Problem description = Write out the listing below character for character, though without its pictures.

Dataset excerpt =
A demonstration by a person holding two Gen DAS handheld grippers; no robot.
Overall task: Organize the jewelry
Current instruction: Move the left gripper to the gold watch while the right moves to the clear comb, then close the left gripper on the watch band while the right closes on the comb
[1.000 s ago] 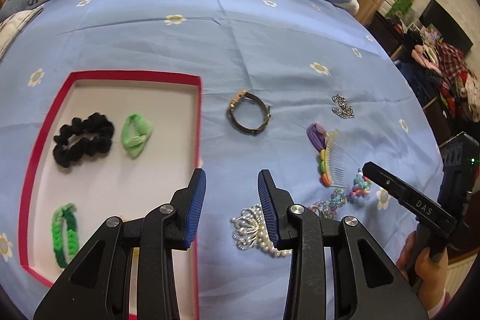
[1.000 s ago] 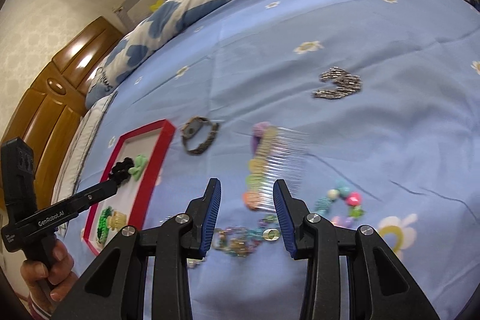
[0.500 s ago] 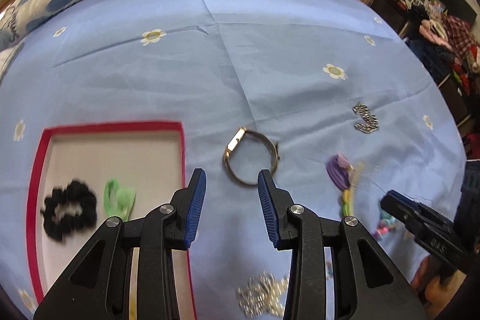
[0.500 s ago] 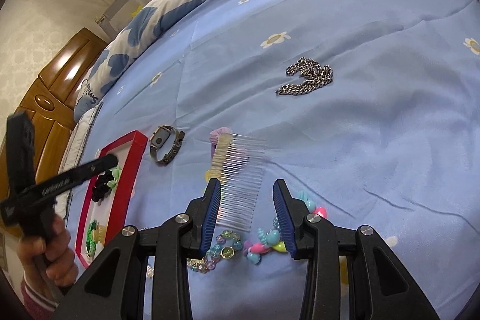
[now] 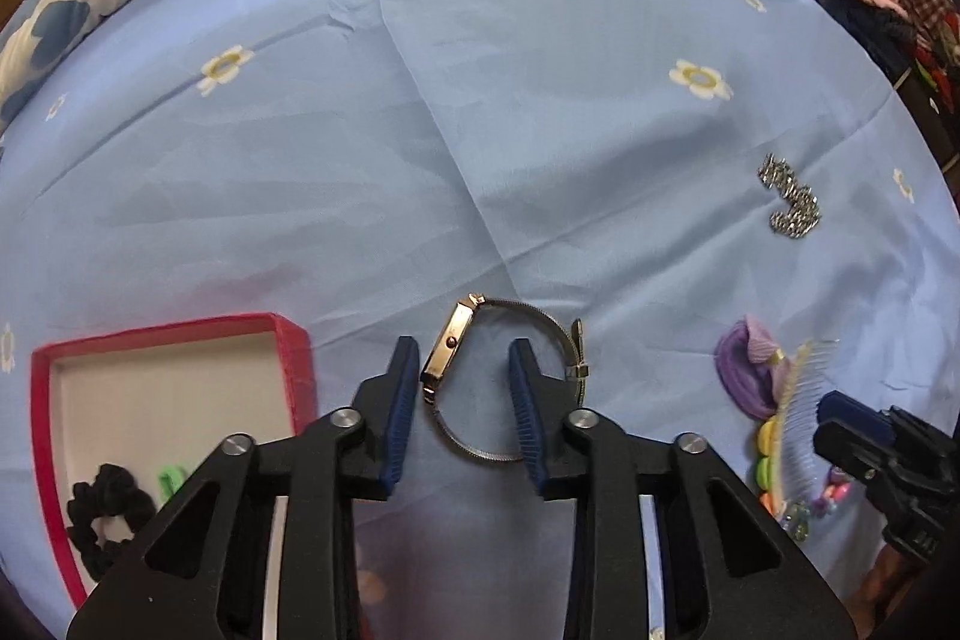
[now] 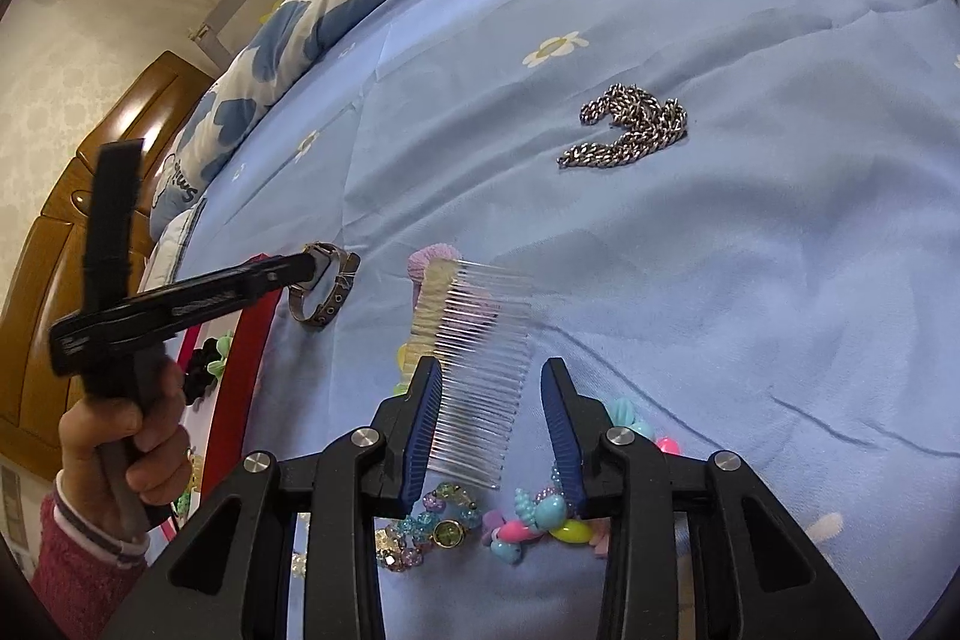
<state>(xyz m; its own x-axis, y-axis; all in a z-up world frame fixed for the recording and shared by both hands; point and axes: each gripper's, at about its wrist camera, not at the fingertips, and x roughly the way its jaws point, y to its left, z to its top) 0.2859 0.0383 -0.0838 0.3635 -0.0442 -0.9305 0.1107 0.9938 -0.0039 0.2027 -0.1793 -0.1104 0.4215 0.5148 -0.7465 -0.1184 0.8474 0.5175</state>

Response to this exercise =
A demonstration by a person holding two Gen DAS handheld grippers; no robot.
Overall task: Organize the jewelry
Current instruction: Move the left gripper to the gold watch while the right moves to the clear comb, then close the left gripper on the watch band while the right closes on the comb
[1.000 s ago] 
[1.000 s ago] 
[0.500 s ago] 
[0.500 s ago] 
[now] 
[now] 
<state>(xyz m; its own x-axis, y-axis; all in a z-up world frame fixed for the recording and shared by both hands; point and axes: each gripper's, at about its wrist camera, not at the fingertips, and x roughly the way its jaws point, y to its left, z to its top) 0.2859 0.0383 -0.0838 0.3635 -0.0442 -0.9305 0.1107 0.9938 -0.0039 0.2027 -0.1793 -0.1104 0.4215 0.5148 -0.7465 -0.1184 0.8474 0.5175</state>

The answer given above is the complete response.